(EXERCISE AIM): Restate each line of the listing exactly, without carrying over any pictures.

(DATA EXTRACT):
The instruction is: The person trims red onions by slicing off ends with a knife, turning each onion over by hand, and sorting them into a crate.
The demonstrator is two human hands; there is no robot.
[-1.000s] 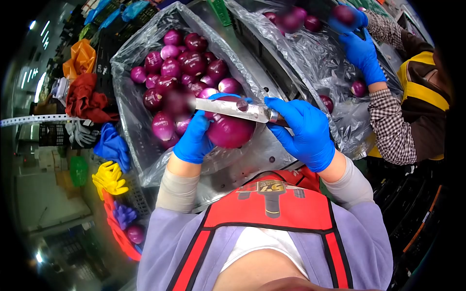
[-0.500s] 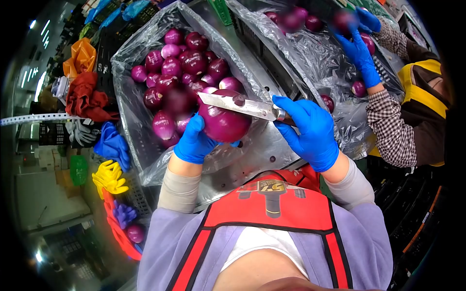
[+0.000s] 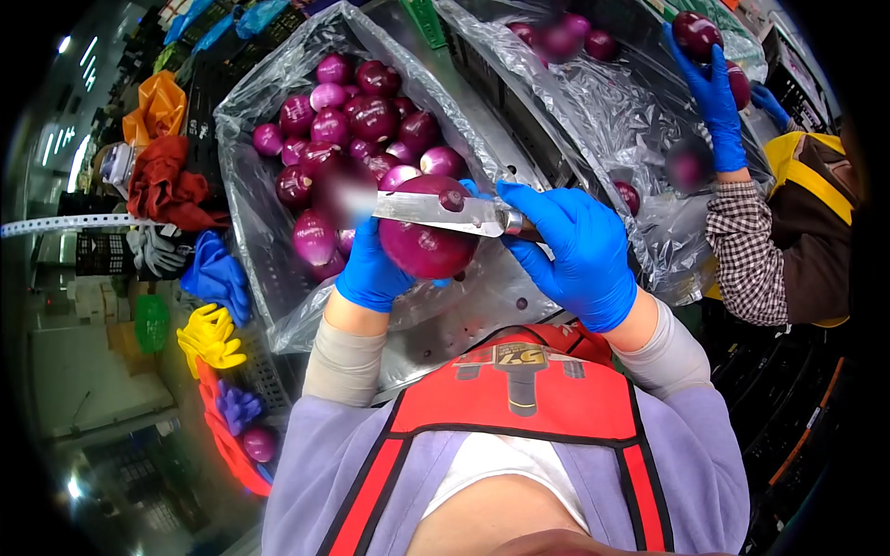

(TASK RESPONSE):
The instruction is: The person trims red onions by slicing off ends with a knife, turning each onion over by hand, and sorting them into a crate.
The demonstrator is two human hands; there is no robot.
[-1.000s] 
[-0.500s] 
[+0.000s] 

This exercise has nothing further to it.